出発前に友人から借りた小説をゆっくり読んでいる。本は与えてくれるだけだから優しい。言葉を与えてくれるものはそれがどんなものであれ優しい。
それでも、私を可哀想と形容する人たちはみんな愛想をつかしていなくなってしまう。私を植物のようにしか考えていないからだ、考えなくていいというレッテルを貼るからだ、人間扱いしない人に対して、私も人間扱いはしない。
会ったこともない作家の、これから会うこともないだろう作家の独り言は、人の失敗や過去を彩ってくれる。
過ぎてゆく時間に、時計の時間通りに追いつくために生きるのではなく、自分の時間の進み方をして、それがあまりに遅かったとしても過去に生きていなければ良いということにする。どんなに早くても未来は追いこせない、だから追いかけたくなる。
収集のつかない事柄がある。事実を確かめたところで、誰かにそれを打ち明けたところで、答えにはたどり着かない。本当には知ることができない本当のこと、私が決めるひとつの答えだけが本当のこと。いずれ間違った答えだと気が付いたとしても、答えを出せれば次の設問がやってくる。
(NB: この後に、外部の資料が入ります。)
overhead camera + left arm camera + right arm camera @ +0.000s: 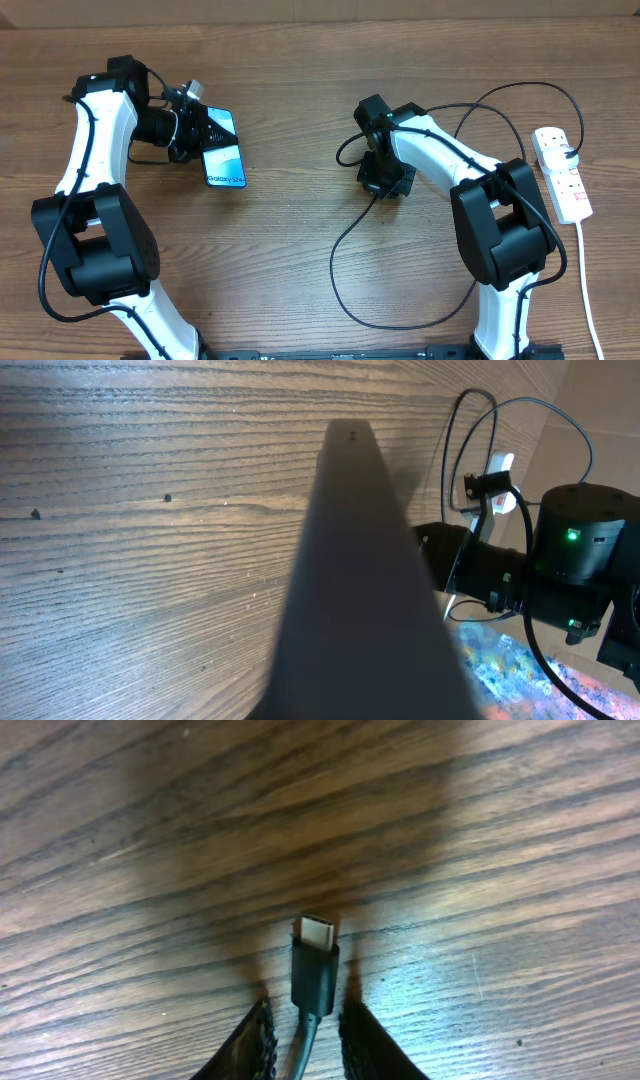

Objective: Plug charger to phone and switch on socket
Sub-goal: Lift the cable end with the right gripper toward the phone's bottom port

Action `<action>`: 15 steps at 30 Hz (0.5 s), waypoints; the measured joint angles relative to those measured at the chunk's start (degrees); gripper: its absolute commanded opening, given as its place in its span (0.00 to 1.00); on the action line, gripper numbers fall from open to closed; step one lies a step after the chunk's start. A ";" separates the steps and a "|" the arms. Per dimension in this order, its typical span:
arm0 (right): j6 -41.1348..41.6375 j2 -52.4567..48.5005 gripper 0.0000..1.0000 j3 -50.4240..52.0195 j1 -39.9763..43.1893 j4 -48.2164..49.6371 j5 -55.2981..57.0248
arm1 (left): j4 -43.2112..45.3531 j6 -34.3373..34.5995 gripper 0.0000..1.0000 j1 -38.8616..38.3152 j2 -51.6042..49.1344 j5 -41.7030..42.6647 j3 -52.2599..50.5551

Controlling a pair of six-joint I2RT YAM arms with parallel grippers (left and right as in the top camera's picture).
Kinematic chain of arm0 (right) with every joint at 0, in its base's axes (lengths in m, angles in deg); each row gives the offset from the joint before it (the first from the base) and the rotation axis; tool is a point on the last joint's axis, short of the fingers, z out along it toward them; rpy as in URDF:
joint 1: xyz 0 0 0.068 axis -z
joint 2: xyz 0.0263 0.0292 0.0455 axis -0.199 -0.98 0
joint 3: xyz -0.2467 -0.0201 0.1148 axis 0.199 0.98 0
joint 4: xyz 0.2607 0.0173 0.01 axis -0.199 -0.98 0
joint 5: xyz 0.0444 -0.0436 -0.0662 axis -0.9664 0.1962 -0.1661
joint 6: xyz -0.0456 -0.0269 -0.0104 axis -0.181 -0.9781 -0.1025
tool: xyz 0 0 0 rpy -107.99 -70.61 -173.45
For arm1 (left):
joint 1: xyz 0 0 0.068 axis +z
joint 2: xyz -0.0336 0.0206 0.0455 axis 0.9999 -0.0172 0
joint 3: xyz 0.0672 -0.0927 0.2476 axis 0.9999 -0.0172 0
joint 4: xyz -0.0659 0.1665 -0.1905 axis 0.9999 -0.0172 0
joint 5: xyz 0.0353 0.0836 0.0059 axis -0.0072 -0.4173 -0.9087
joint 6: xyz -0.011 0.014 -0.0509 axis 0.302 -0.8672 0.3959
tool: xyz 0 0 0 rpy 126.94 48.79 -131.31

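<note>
The phone [223,150], its blue screen lit with white "Galaxy" text, is lifted at the left with my left gripper [192,128] shut on its far end. In the left wrist view the phone [350,580] is a dark slab running up the middle and hides the fingers. The charger [345,250] is a thin black cable looping over the table. Its connector tip [315,965] lies on the wood in front of my right gripper [305,1012]. The two fingertips [262,1038] flank the cable just behind the connector, with a narrow gap on each side. The socket [563,175] lies at the far right.
The socket's white cord [588,290] runs down the right edge toward the front. A black plug [570,152] sits in the strip, and the cable arcs from it over the right arm [470,170]. Both arm bases stand at the front edge.
</note>
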 measured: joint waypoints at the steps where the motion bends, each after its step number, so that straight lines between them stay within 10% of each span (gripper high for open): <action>1: -0.02 0.00 0.22 0.00 0.00 -0.02 0.02 | 0.00 0.02 0.04 0.00 0.00 0.00 0.00; 15: -0.13 0.00 0.11 -0.07 -0.35 -0.02 0.04 | 0.02 0.02 0.04 0.00 0.00 0.00 0.00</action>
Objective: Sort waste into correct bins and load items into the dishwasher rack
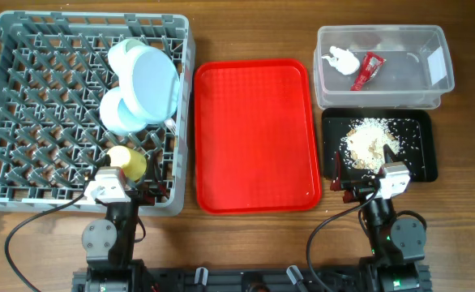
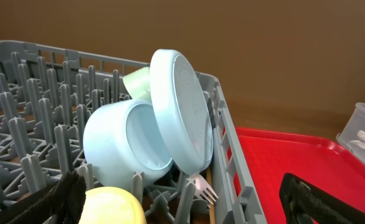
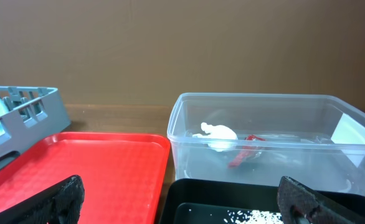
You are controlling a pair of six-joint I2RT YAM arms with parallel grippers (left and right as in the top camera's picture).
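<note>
Logged rack at left of counter, red tray just right of it. Found plate on edge among pegs in rack's right part, with 2 bowls: 1 tipped on its side against plate, 1 behind plate. Spotted cup toward rack's near right corner, and fork head showing beside rack wall, below plate. Noted tub at far right holding tissue and wrapper close together; touching or apart, cannot tell. Noted black tray just beside tub's near side, crumbs heaped in it. Saw left fingers spread wide over rack's near edge, gripping nothing, cup just beside 1 tip. Saw right fingers likewise wide apart, empty, over black tray's near edge.
</note>
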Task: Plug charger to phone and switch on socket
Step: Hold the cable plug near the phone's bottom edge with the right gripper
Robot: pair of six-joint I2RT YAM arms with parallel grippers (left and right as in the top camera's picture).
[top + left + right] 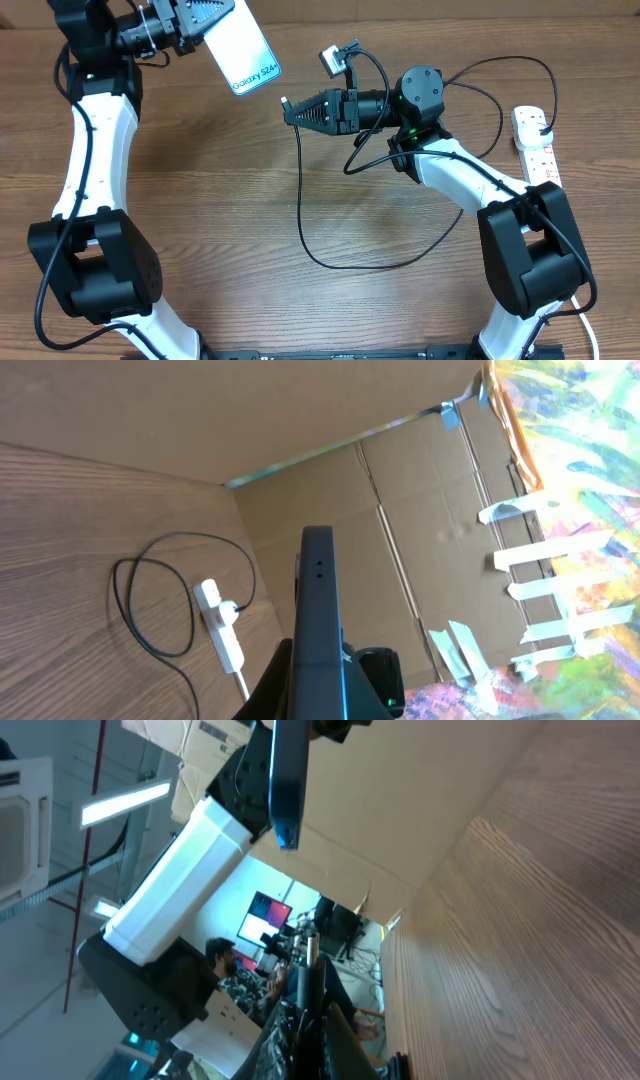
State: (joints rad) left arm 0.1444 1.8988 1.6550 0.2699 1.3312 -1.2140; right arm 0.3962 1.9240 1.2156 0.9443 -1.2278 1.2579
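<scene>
The phone [243,55] has a pale blue-teal screen with dark lettering. The charger [299,190] is black. On the right, the socket [545,165] is white with red marks. The table [250,200] is brown wood grain, and the cardboard wall [300,420] is tan.

Up at back left, the phone [245,55], in the left fingers [200,22]. Just right of it, the charger [299,200] tip, in the right fingers [318,110]. Far right on the counter [220,230], the socket [538,150].

Wood-grain table [220,200], glossy phone [240,50], white plastic socket [545,165], matt blk charger [299,200]
</scene>
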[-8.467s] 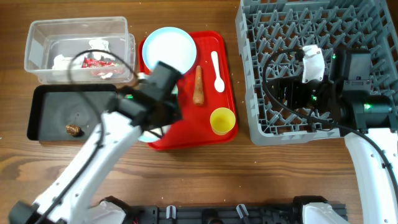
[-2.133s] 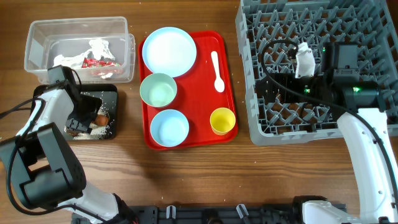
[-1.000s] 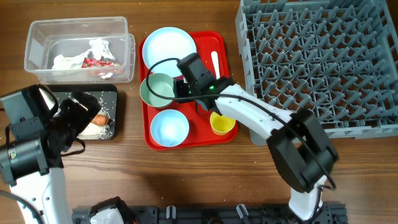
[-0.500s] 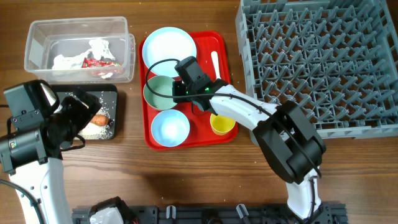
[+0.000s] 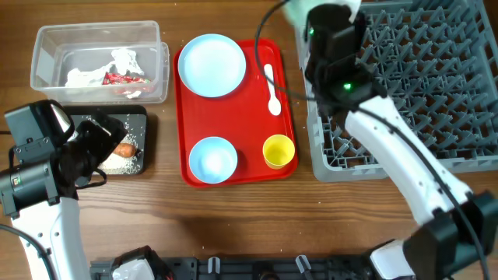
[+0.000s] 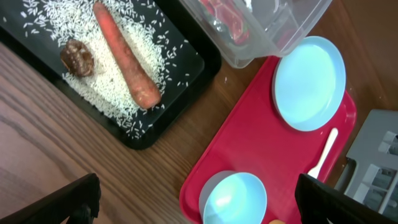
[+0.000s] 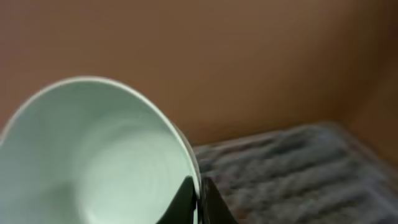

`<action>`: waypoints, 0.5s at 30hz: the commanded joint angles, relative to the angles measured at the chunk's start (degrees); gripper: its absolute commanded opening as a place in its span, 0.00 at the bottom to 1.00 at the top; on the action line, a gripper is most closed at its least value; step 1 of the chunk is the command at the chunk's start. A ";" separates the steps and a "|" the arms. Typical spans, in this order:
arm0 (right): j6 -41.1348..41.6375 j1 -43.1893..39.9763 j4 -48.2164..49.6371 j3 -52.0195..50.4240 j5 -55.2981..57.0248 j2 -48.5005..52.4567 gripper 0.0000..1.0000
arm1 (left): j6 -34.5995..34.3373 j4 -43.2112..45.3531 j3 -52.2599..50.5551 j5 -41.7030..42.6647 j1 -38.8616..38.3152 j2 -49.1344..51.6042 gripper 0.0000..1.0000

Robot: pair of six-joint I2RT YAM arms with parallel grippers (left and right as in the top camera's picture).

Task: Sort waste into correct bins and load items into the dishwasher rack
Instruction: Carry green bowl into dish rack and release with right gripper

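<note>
My right gripper point(image 7: 199, 198) is shut on the rim of a pale bowl point(image 7: 93, 155), held high in the air, with the blurred grey dishwasher rack point(image 7: 298, 168) below it. In the overhead view the right arm point(image 5: 336, 47) is raised over the rack's point(image 5: 420, 93) left edge. The round plate point(image 5: 212, 65), a second bowl point(image 5: 212, 158), the yellow cup point(image 5: 278, 150) and the white spoon point(image 5: 271, 88) lie on the red tray point(image 5: 243, 167). My left gripper point(image 6: 199, 208) hangs open above the table beside the black tray point(image 6: 186, 81), which holds the carrot point(image 6: 124, 56), rice and a brown lump point(image 6: 76, 55).
The clear tub point(image 5: 97, 35) at the back left holds a red wrapper point(image 5: 120, 78) and crumpled white paper point(image 5: 120, 56). My left arm point(image 5: 47, 163) covers the black tray's left half in the overhead view. Bare wood runs along the table's front.
The right gripper has shut on the bowl's rim and lifted it off the red tray, up and right toward the rack. The left arm has not moved.
</note>
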 commanded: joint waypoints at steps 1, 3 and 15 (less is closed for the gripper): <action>-27.06 -4.57 14.12 0.04 11.32 8.81 0.04 | 0.90 0.00 0.74 0.46 0.35 0.11 1.00; -39.10 -6.84 23.76 0.04 12.20 14.58 0.04 | 0.90 -0.02 0.74 0.46 0.35 0.11 1.00; -52.22 -8.37 39.21 0.04 7.78 32.44 0.04 | 0.90 0.00 0.74 0.46 0.35 0.11 1.00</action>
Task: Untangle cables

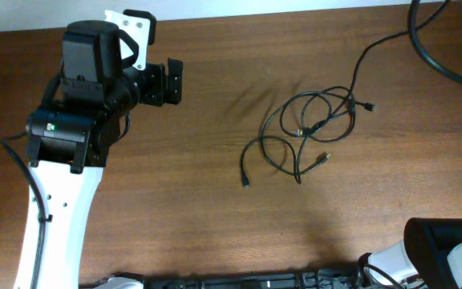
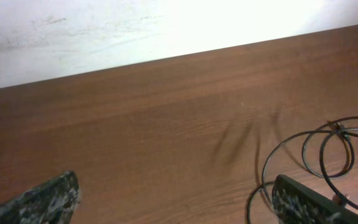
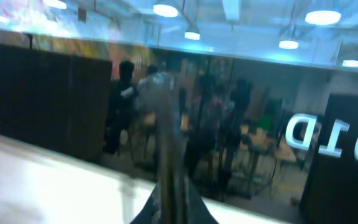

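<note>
The cables (image 1: 307,128) lie as a loose tangle of thin black loops on the wooden table (image 1: 215,217), right of centre. Small plugs stick out at the lower left (image 1: 245,181) and the right (image 1: 369,106). My left gripper (image 1: 179,83) hangs open at the upper left, pointing right, well apart from the tangle. In the left wrist view its fingers (image 2: 45,199) stand wide with bare wood between them, and the cables (image 2: 328,152) loop beside the right finger. My right gripper (image 3: 169,180) is shut on nothing and points up at the room.
A thick black wire (image 1: 443,68) curves across the table's far right corner, and a thin cord (image 1: 367,56) runs from the tangle towards it. The right arm's base (image 1: 447,253) sits at the bottom right. A white wall (image 2: 104,31) borders the far edge.
</note>
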Motion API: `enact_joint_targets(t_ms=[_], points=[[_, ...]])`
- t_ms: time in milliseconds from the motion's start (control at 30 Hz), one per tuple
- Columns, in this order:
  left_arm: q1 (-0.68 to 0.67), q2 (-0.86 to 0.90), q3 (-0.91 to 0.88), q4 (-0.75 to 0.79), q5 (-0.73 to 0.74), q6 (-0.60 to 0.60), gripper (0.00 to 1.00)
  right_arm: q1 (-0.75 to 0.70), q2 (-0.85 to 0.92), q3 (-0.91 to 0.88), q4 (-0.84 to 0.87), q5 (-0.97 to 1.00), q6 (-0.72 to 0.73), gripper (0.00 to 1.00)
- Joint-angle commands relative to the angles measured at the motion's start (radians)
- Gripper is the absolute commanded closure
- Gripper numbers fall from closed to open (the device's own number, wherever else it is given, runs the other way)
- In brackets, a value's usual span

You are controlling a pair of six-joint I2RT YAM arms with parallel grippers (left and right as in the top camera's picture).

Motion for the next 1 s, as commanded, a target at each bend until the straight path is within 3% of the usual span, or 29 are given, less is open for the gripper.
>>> enact_joint_targets(t_ms=[0,133,500,600,667,800,967], points=[[0.003,-0.02,0.012,0.002,-0.003,-0.014,0.01,0.005,-0.002,0.013,0.111,-0.005,0.013,0.96],[0.003,-0.02,0.012,0.002,-0.003,-0.013,0.01,0.005,-0.002,0.013,0.192,-0.005,0.013,0.96],[0.003,-0.02,0.012,0.0,0.002,-0.014,0.01,0.005,-0.002,0.013,0.117,-0.005,0.035,0.96],[0.003,-0.016,0.01,-0.047,0.15,-0.01,0.01,0.005,-0.002,0.013,0.092,-0.005,0.035,0.96],[-0.016,0.013,0.008,-0.086,0.38,0.171,0.01,0.005,-0.002,0.013,0.07,-0.005,0.035,0.96],[-0.057,0.089,0.008,-0.179,0.494,0.221,0.01,0.005,-0.002,0.013,0.07,-0.005,0.035,0.96],[-0.181,0.217,0.008,-0.303,0.717,0.676,0.01,0.005,-0.002,0.013,0.063,-0.005,0.039,0.96]])
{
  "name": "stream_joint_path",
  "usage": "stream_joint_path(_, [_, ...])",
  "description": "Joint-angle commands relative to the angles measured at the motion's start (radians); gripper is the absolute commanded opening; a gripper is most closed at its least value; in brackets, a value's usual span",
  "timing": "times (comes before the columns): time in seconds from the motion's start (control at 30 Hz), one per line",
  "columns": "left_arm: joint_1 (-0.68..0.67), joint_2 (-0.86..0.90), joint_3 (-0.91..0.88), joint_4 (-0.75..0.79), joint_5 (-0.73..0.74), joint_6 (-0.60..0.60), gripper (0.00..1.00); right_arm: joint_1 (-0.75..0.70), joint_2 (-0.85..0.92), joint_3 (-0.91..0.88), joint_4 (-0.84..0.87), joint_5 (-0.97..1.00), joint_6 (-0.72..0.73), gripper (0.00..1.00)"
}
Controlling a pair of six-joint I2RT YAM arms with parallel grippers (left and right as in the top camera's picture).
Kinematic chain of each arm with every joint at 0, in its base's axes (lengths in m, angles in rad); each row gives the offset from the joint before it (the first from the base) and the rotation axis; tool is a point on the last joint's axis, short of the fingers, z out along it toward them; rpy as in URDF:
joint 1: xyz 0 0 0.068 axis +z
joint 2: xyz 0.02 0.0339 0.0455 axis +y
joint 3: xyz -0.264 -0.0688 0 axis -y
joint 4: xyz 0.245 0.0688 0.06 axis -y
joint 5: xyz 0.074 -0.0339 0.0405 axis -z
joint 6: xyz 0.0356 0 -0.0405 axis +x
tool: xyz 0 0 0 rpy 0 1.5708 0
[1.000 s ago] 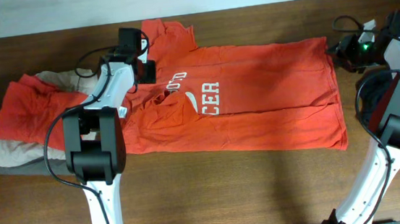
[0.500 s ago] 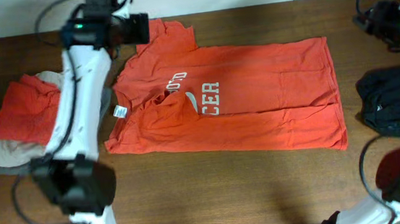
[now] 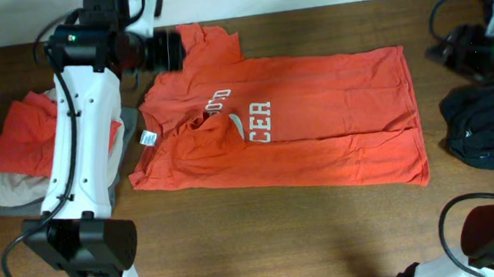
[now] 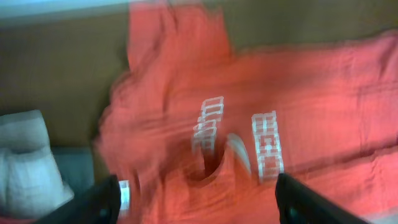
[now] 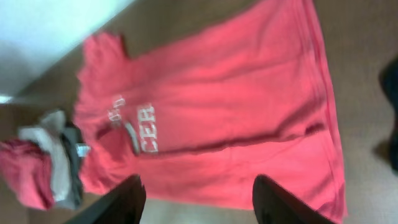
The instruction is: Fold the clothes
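Observation:
The orange-red T-shirt (image 3: 308, 120) lies spread across the table, neck to the left, with white "CER" lettering (image 3: 262, 122), a swoosh and a small white neck label (image 3: 147, 138). Its lower part is folded up along a crease. My left gripper (image 3: 172, 50) is raised over the far-left sleeve, open and empty; its wrist view shows the shirt (image 4: 249, 124) between the spread fingers (image 4: 196, 202). My right gripper (image 3: 454, 44) is raised at the far right, open and empty; its wrist view shows the whole shirt (image 5: 217, 112) from above, fingers apart (image 5: 202, 199).
A pile of clothes sits at the left: a red garment (image 3: 27, 135) over beige (image 3: 9, 186) and grey fabric. A dark garment (image 3: 488, 122) lies at the right edge. The table's far edge meets a white wall.
Both arms lifted off the table and swung up; the left gripper rose from the shirt's collar area to above the sleeve. The shirt lies the same way.

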Motion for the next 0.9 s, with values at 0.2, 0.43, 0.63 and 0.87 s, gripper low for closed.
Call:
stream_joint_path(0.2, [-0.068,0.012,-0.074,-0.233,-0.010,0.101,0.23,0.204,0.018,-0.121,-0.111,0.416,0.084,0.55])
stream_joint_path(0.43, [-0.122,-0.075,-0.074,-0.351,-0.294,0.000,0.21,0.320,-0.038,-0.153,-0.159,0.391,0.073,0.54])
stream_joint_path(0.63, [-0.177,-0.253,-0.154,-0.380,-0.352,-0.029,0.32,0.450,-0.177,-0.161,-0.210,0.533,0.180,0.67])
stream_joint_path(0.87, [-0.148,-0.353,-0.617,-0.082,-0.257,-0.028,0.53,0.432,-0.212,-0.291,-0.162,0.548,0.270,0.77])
人の心は入り組んだ迷路のようだ、上を見ればまっしろで、下を見れば真っ暗闇で、ガラスで出来たついたての奥に出口が見えたとしても、まっすぐに進むことはできない。諦めて引き返そうとしたところで、歩いてきた道はもう既に変わってしまっている。それを頭まで振り上げて叩きつけて壊しても、尖った破片で怪我をするだけだ。
沢山の言葉を拾いながら本を閉じて、それらを集めたところで小説に解決は載っていない。
私が生きる現実と私が読む小説との違いは、どんな終わりにしろ、ここ、という地点でお話を終えることができないところだ。
ホームシックなんて現在ここが家だからそうではない。言葉が通じないのも、日本にいたってほとんどがそうだ。
不足を嘆くか、不足をどう足らすか、際限のない文句をいうだけか、考えて進むのか、全ては私にかかっている。私には私個人を生かす責任がある。
選択肢がないのは幸せなことで、毎日やるか、やめておくのか、決める選択肢は二つ。どんなに素晴らしい昨日より、どうしようもなく見えない今日のほうが遥かに自分に近い。